Our results demonstrated that the population of P. indicus in eastern Hong Kong waters showed signs of recovery, and the benthic community structure also changed after the trawl ban. After the trawl ban, higher abundance, greater biomass, and broader isotopic niche were observed in outer Tolo area (EO), whereas P. indicus had a larger size and shifted to higher trophic positions in inner Tolo area (EI). Such changes were likely driven by reduction in fishing mortality, recovery of the lower trophic level species, and shifted dietary composition of P. indicus after the trawl ban.

Changes in Population Structure and Environmental Conditions After the Trawl Ban

At EI, the population growth rate (K), total mortality (Z), and natural mortality (M) were constant between 2004 and 2013–2014, but they decreased in 2015–2016. At EO, K, Z, and M increased in 2013–2014 and then declined in 2015–2016. These biological parameters were estimated based on the length frequency data which could be influenced by both fishing pressure and environmental factors.

Increases in abundance and biomass have been demonstrated in several fishes (Badalamenti et al., 2002; Fiorentino et al., 2008) and invertebrates (Kelly et al., 2000; Hoskin et al., 2011) after implementing a trawl ban. Similarly, increases in abundance and biomass of P. indicus in EO area of Hong Kong could be attributed to decreased fishing pressure due to the banning of trawling activities (Fiorentino et al., 2008; Fanelli et al., 2010). Such an explanation is evident in our study, which demonstrated decreases in fishing mortality on P. indicus after the trawl ban.

In this study, P. indicus generally increased in size in the study sites after the trawl ban, despite an insignificant increase in 2015–2016 in EO area. Similarly, the size of four predatory mantis shrimp species from the western waters of Hong Kong also increased significantly 3.5 years after the trawl ban (Tao et al., 2018), whereas the length of the red mullet Mullus barbatus increased after 14 years of closure to trawling in the Gulf of Castellammare in Italy (Fiorentino et al., 2008). In addition to trawl bans, body sizes and biomass of fishes were also found to be significantly increased after establishment of marine protected areas (Lester et al., 2009).
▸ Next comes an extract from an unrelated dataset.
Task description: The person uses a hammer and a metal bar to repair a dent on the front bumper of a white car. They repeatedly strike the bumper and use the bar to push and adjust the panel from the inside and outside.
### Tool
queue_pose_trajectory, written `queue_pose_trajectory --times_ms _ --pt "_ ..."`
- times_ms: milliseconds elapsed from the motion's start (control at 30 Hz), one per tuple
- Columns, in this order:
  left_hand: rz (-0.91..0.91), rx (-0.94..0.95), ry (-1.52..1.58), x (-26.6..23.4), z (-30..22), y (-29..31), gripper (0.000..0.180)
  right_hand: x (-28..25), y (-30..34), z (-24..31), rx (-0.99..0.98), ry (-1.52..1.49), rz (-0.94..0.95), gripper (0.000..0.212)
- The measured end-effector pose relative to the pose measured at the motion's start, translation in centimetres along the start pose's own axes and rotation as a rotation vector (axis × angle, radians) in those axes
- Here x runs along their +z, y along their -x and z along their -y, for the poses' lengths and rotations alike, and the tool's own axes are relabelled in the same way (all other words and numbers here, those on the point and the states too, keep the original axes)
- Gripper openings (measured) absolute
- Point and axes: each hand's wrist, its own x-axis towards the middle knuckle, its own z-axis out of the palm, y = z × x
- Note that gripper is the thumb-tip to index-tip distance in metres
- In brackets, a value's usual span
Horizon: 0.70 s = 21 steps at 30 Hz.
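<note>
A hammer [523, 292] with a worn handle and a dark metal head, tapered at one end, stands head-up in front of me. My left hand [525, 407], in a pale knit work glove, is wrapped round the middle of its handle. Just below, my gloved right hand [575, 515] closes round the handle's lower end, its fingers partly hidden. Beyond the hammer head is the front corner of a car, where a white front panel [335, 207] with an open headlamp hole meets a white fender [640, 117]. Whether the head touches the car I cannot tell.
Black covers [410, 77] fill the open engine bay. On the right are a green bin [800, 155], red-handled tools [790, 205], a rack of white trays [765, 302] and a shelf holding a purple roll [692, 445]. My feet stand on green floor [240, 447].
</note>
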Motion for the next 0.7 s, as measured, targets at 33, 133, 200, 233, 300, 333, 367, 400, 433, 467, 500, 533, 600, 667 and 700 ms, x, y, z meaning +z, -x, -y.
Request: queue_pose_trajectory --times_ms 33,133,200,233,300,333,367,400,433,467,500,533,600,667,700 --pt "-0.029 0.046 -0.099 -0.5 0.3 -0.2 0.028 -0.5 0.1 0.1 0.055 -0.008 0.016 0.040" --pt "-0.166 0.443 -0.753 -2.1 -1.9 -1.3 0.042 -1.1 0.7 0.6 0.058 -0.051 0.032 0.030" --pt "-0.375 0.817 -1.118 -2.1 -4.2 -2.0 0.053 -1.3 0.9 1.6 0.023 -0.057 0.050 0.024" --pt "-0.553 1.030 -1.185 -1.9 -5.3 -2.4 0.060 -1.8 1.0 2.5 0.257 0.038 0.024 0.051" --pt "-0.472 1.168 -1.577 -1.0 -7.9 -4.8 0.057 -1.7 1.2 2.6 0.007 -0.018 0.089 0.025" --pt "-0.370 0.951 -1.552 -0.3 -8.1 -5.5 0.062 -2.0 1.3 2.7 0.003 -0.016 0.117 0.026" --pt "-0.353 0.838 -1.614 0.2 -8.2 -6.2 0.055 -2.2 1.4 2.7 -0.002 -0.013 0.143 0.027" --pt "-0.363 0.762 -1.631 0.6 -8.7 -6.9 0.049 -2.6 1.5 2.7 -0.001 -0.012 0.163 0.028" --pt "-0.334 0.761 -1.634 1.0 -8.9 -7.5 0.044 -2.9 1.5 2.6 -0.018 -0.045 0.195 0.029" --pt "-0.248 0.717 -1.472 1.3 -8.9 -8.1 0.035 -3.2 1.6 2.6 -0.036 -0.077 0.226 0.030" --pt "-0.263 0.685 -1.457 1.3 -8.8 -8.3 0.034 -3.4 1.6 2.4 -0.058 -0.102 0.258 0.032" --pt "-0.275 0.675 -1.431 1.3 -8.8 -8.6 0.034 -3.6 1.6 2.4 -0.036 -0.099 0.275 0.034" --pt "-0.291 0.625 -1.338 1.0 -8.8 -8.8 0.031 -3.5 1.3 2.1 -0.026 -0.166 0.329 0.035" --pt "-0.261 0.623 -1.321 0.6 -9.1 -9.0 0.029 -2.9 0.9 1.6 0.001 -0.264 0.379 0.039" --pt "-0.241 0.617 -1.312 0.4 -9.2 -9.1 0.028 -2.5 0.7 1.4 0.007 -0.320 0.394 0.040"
Those findings, together with our study, advocate that some commercially important species can benefit from management interventions, such as establishing marine protected areas and a trawl ban policy.

As regular bottom trawling activities frequently stir up the sediment to increase turbidity and reduce organic matter to be retained in sediment, prohibition of trawling can lead to a substantial reduction of physical disturbance on the seabed (Fiorentino et al., 2008; Fanelli et al., 2010). This study detected that the trawl ban induced some positive changes in environmental conditions, such as significant decreases in water turbidity in both surveyed sites. A parallel study also confirmed that there were significant increases in total organic matter and chemical oxygen demand in surface sediment samples across the marine environment of Hong Kong after the trawl ban (Wang et al., 2021). Such changes in the turbidity and sedimentary organic matter clearly indicate a markedly reduction of physical disturbance on the benthic habitat. Past studies demonstrated that capture rates of predators decreased with an increase in turbidity (Ortega et al., 2020); however, piscivorous fishes tend to consume more prey and possess greater population sizes in low turbidity conditions (De Robertis et al., 2003; Wenger et al., 2013). Our study also concurred with the above findings by showing a negative relationship between the biomass of P. indicus and turbidity, suggesting that P. indicus improved their foraging efficiency under less turbid environment.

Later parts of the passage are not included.